● Dataset section:
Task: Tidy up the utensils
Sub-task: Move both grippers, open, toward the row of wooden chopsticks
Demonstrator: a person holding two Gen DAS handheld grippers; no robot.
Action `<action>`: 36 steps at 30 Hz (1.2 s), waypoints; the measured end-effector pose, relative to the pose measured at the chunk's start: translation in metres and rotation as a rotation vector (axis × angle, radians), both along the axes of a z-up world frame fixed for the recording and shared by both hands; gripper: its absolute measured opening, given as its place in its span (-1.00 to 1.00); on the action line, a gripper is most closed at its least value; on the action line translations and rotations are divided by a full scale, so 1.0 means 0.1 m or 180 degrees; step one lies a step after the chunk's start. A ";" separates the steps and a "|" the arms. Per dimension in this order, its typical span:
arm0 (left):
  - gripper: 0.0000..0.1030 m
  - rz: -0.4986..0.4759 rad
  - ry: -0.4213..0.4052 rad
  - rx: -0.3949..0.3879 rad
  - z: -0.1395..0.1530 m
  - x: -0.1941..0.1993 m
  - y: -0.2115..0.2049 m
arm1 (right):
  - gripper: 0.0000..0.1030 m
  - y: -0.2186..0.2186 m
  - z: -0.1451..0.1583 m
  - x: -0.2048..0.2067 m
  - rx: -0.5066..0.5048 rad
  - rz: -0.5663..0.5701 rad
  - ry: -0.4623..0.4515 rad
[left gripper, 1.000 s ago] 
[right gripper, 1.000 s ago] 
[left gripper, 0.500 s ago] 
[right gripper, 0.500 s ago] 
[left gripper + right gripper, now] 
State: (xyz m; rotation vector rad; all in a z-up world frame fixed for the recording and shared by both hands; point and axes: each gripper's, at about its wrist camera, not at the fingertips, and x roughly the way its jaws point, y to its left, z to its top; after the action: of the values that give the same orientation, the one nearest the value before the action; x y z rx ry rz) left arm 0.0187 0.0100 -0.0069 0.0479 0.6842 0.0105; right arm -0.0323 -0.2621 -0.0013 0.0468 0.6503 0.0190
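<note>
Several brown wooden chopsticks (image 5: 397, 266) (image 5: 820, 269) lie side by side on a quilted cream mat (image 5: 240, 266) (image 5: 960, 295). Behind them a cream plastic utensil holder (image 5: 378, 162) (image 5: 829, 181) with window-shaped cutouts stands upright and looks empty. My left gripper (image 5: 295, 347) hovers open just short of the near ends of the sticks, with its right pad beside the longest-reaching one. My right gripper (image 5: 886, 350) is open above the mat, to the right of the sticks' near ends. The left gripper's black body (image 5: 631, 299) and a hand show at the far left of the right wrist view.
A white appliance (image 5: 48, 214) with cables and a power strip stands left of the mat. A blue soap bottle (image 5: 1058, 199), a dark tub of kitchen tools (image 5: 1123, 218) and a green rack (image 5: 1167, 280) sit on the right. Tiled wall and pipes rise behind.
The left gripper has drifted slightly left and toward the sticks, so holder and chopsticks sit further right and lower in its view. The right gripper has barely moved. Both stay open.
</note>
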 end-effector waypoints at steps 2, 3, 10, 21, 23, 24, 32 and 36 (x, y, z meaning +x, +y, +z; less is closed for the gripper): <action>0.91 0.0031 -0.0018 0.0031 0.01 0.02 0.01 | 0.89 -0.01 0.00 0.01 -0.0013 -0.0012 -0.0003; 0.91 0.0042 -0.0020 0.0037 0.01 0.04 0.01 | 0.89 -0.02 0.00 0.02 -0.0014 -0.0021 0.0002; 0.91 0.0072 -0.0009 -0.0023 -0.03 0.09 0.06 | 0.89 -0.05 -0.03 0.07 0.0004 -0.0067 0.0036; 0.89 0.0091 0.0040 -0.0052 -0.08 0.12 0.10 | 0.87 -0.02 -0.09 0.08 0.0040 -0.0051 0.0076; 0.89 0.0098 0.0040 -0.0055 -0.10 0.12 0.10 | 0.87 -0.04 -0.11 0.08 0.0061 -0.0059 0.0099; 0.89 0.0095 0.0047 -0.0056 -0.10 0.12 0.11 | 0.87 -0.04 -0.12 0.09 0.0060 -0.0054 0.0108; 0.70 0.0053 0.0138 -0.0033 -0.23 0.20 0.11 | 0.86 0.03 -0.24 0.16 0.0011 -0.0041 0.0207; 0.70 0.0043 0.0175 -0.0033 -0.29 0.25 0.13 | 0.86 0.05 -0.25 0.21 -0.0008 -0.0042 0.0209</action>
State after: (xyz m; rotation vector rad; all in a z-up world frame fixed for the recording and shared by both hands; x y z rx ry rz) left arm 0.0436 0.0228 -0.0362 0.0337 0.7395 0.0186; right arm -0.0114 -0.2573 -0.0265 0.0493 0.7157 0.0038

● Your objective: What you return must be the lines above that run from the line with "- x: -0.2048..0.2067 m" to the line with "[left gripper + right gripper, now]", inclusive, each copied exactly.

● Your response:
  - x: -0.2048..0.2067 m
  - rx: -0.5066..0.5048 rad
  - rz: -0.5663..0.5701 rad
  - ry: -0.4623..0.4515 rad
[left gripper, 1.000 s ago] 
[right gripper, 1.000 s ago] 
[left gripper, 0.500 s ago] 
[right gripper, 0.500 s ago] 
[left gripper + right gripper, now] 

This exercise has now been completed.